Prompt: Using the data beneath this instruction, retype only the lines from the one that contains "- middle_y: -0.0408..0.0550" down to the one that contains "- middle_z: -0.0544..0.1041", both included, exactly as they appear.

Provided material:
--------

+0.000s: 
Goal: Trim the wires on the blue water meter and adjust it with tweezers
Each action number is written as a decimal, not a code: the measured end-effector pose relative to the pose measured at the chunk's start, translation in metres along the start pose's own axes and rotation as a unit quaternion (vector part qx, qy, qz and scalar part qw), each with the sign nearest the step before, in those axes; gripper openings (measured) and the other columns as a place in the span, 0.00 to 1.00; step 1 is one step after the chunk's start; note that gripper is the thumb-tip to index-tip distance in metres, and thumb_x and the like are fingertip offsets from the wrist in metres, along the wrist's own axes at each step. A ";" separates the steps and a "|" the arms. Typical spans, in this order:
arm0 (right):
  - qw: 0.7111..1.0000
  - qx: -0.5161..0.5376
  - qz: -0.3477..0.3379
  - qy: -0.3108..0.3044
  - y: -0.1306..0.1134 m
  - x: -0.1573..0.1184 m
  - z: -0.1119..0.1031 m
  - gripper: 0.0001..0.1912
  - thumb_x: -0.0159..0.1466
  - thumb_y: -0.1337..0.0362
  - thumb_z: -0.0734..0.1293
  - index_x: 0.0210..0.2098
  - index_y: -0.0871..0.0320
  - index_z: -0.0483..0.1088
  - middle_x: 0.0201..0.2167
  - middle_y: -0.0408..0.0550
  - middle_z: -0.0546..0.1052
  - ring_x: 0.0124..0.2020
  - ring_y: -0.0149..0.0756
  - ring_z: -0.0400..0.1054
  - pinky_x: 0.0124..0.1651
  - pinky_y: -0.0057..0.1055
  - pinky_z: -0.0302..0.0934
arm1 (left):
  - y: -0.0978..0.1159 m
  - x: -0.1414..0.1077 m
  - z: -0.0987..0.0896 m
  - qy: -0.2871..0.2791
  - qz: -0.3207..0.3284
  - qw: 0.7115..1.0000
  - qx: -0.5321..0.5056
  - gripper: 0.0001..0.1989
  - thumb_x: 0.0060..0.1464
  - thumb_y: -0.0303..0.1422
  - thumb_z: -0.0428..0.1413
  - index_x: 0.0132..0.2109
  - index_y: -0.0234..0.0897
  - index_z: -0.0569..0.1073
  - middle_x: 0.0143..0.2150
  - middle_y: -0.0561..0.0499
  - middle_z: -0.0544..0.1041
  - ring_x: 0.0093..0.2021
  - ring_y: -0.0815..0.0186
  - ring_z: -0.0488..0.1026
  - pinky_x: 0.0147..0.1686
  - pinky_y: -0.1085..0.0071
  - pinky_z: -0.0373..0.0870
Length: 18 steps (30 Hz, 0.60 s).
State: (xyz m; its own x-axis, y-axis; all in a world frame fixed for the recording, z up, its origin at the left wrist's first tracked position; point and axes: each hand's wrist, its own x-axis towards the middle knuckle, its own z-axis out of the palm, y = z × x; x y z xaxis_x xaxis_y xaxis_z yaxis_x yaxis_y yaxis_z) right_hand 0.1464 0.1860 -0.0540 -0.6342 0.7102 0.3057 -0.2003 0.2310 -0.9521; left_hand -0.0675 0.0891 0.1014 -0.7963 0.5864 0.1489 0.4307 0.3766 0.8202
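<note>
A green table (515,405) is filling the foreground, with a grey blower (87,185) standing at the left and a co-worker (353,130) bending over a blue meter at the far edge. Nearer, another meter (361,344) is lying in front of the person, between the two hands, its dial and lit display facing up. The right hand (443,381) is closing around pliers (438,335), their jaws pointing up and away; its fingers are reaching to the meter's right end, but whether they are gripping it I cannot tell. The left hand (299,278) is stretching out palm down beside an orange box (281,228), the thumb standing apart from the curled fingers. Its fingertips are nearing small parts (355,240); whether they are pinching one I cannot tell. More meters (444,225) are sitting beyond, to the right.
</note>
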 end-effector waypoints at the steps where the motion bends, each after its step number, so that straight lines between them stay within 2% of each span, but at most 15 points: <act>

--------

Solution for this exercise:
  - middle_y: -0.0408..0.0550
  - middle_z: -0.0546..0.1052
  - ring_x: 0.0124..0.2020
  - ring_y: -0.0149..0.0756
  - ring_z: -0.0400..0.1054
  - pinky_x: 0.0124..0.1651
  - pinky_y: -0.0057..0.1055
  - pinky_z: -0.0302..0.0934
arm1 (left):
  - y: -0.0978..0.1159 m
  - x: -0.1414..0.1077 m
  - z: -0.0987..0.0896 m
  - qy: -0.2871..0.2791
  - qz: -0.3207..0.3284
  - qw: 0.7115..1.0000
  - qx: -0.5321..0.5056
  - gripper: 0.0001..0.1989
  - thumb_x: 0.0060..0.1464
  - thumb_y: -0.0303..0.1422
  - thumb_z: -0.0428..0.1413
  - index_x: 0.0132..0.2109
  - index_y: -0.0234..0.0897
  - index_z: -0.0569..0.1073
  - middle_x: 0.0143..0.2150
  - middle_y: -0.0561..0.0499
  - middle_z: -0.0544..0.1041

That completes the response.